Mais la Constituante écartait ce problème comme un cauchemar. Et elle n’osait même pas statuer sur le droit politique des mulâtres libres, car elle craignait, en accordant l’égalité politique à une partie des hommes de couleur, d’éveiller au cœur des esclaves noirs des espérances qu’elle ne voulait point réaliser. Il fallut bien pourtant qu’elle légiférât sous peine d’abandonner, à jamais les colonies à l’anarchie.
C’est Barnave, qui, comme rapporteur en mars 1790, porta la question à la tribune. Il fut le défenseur passionné des grands colons. Et je lis en plus d’un livre : « Voilà bien l’homme au double visage. » Démocrate pour la France, complice de l’oligarchie aux colonies. Les ennemis de Barnave ne tardèrent point d’ailleurs à se faire une arme contre lui de sa politique coloniale. Et lui-même, en parlant de Brissot, l’ami des noirs, l’appelle « le scélérat qui m’a volé ma popularité ». Je l’avoue, je ne comprends pas cet étonnement. Barnave n’était point un idéaliste ; c’était un réaliste très net. Si l’on se souvient des pages de lui que j’ai citées, sur les causes de la Révolution, on sait que selon lui, elle fut la conséquence et l’expression politique de la croissance économique bourgeoise, le triomphe de la richesse mobilière.
Dans sa pensée donc, tout ce qui pouvait entraver la puissance de la bourgeoisie et du capitalisme était contraire à la Révolution.

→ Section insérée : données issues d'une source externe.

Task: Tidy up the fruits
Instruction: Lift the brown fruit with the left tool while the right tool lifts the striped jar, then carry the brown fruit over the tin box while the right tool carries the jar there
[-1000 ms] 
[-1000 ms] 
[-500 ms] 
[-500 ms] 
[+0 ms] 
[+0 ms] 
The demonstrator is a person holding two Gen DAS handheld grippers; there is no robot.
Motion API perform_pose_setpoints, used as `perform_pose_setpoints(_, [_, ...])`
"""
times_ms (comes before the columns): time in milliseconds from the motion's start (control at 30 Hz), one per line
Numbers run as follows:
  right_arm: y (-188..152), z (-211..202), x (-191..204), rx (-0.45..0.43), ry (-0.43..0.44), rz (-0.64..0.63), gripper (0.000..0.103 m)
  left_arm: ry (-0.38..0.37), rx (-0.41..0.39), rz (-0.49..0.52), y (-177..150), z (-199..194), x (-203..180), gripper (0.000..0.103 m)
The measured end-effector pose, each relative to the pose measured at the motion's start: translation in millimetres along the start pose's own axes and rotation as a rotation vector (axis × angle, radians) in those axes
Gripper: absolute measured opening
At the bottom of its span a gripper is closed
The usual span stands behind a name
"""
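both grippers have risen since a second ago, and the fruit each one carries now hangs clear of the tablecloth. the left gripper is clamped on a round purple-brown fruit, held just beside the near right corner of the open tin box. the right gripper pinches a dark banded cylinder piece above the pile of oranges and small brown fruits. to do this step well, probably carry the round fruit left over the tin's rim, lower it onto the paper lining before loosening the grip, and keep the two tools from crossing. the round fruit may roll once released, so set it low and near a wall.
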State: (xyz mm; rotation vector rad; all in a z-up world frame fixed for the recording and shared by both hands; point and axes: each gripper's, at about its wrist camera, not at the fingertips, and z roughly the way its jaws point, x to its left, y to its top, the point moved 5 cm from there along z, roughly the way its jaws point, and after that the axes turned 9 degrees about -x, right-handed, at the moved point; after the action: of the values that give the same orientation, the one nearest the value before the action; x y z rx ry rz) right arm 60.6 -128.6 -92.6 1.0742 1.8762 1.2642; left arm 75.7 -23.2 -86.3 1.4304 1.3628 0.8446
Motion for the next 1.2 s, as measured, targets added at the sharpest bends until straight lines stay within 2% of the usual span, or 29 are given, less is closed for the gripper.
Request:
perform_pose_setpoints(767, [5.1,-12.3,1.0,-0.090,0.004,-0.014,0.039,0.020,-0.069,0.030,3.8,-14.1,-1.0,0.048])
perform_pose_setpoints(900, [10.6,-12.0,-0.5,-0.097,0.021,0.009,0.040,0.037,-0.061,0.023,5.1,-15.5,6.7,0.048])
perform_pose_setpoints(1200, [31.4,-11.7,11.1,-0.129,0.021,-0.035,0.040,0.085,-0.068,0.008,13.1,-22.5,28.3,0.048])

Démocrate, oui, contre les puissances de l’ancien régime, contre la féodalité terrienne, contre l’arbitraire royal et bureaucratique, contre tout ce qui pouvait arrêter l’essor de la production, mais, bourgeois avant tout, très nettement et très consciemment. Comment donc s’étonner qu’il ait marché avec le capitalisme colonial ? Que son amitié pour Lameth, qui le conduisit à l’hôtel Massiac, l’ait engagé plus directement dans la question : c’est évident ; qu’il ait été flatté de jouer un rôle actif dans ce débat redoutable et que sa vanité personnelle se soit complue en des apparences « d’homme d’État », c’est possible. Mais sa conception générale de la société, et de la politique, ne lui permettait pas dans la question coloniale une autre posture.
Il est, plus que tout autre, dans la Révolution, l’avocat-né de la bourgeoisie. Le décret, d’ailleurs, qu’il proposa au nom du Comité était assez habilement calculé : il paraissait comme un compromis entre les intérêts essentiels des colons et les principes de la Révolution. Il accordait aux colons, une large autonomie, les protégeait contre toute innovation sur le statut des colonies : et en même temps, il établissait ou semblait établir l’égalité au point de vue électoral entre tous les hommes libres, qu’ils fussent blancs ou mulâtres. Décret du 8 mars 1790 :
Article 1er. — Chaque colonie est autorisée à faire connaître ses vœux sur la constitution, la législation et l’administration à la charge de se conformer aux principes généraux qui lient les colonies à la métropole et qui assurent la conservation de leurs intérêts respectifs.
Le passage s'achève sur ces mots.